The 1971 insurrection marks the first significant crisis of the postcolonial state in Sri Lanka when thousands of Sinhala youth insurgents of the JVP (People’s Liberation Front) attempted an overnight revolution on the island. My paper focuses on my engagement with the event of the insurrection through the ethnographic ‘negotiation’ of two distinct archives, and inquires into the political and ethical stakes of seeking admission to archives in contexts in which access is limited or determined by the satisfaction of certain conditions of secrecy. My first archive, located in the National Archives, Colombo, comprises sources for the authoritative history of the insurgency that remain classified by the State or subject to various kinds of restricted access. My paper explores how protocols for the viewing of classified documents are elaborated in the absence of precedent or any clearly defined formal conditions. It seeks to understand how these protocols comprise a network of informal and formal routes of access to the archive, and index a necessary fiction of secrecy that underwrites the undisclosed, material authority of the state’s account of the insurgency. My second archival focus is the “Five Lessons”, a set of orally disseminated lectures that have historically comprised the primary means for the revolutionary political education of new JVP cadres. The lessons, though circulated in document form, exist primarily as an oral tradition, and access to them is regulated by the organization. I inquire into the possibility of conceptualizing the Five Lessons as an archive and try to ascertain its limits by exploring the tension between this archive’s identity as on the one hand, an embodied, instructional and institutional memory for contemporary JVP members and on the other, a source for a public, historical counter-narrative of the 1971 insurrection. My paper investigates how in each of these archives, the relationship between secrecy, authority and disclosure is differently constituted and embodied, complicating the politics of scholarly engagement in each case. I conclude by asking if there are instances in which information perhaps should not be available for disciplinary use.

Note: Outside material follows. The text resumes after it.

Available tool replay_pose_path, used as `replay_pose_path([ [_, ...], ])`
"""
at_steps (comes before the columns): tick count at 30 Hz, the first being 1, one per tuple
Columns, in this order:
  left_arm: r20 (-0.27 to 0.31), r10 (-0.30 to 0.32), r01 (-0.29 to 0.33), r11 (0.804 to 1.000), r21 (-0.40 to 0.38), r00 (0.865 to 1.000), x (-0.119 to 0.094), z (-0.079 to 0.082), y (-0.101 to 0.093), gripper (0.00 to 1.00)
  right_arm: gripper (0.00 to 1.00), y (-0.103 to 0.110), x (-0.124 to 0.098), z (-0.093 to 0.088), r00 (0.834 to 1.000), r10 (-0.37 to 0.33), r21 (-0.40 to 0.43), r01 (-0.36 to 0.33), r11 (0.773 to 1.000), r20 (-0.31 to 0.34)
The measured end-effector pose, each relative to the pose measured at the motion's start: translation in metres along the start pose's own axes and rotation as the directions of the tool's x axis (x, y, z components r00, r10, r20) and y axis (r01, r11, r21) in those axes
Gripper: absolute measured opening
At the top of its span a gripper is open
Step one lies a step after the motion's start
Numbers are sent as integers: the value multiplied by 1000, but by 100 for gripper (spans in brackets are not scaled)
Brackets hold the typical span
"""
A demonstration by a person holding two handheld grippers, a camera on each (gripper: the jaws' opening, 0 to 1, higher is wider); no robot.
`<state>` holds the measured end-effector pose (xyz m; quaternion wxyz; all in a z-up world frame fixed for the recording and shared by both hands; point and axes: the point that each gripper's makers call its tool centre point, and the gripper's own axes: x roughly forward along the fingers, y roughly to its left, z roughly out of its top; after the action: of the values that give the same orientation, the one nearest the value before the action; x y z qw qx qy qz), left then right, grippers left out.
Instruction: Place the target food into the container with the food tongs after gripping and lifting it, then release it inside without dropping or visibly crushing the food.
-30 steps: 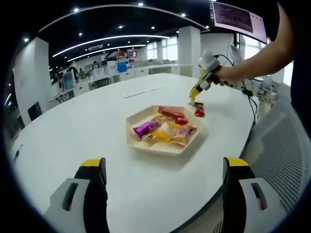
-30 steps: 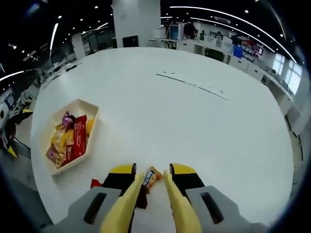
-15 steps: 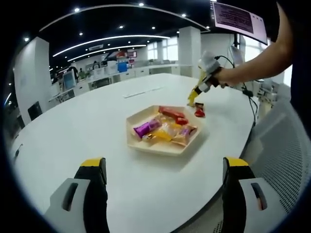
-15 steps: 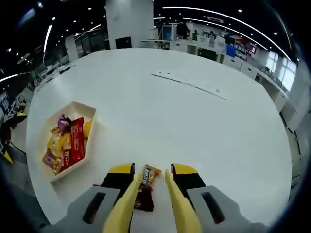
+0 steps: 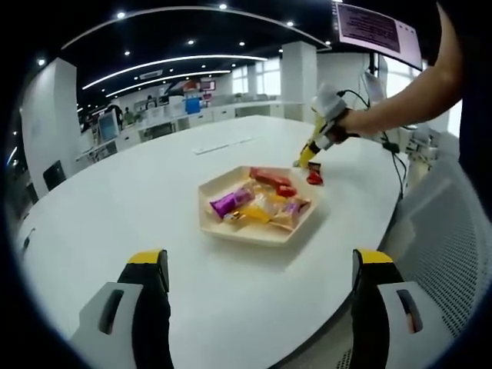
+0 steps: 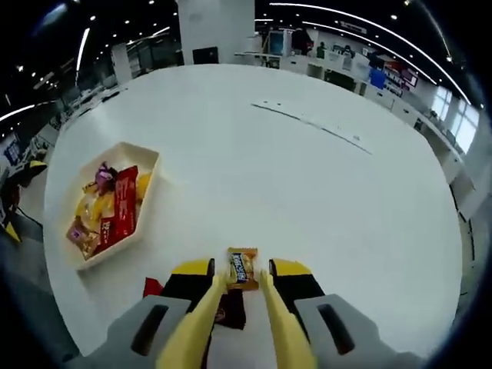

Thushara Hewage is a Ph.D. Candidate in the Anthropology Department at Columbia University. His dissertation investigates the linkages between the legal and governmental regimes of emergency and welfare in modern Sri Lanka and their centrality to the sovereign order of the postcolonial state. His work approaches this reframing of the question of the political in Sri Lanka through the locus of the event of the 1971 insurrection on the island and its aftermaths. He also has a broad disciplinary interest in the location of the authority that underwrites anthropology’s knowledge and its adequacy to the task of identifying pressing political questions of the postcolonial present.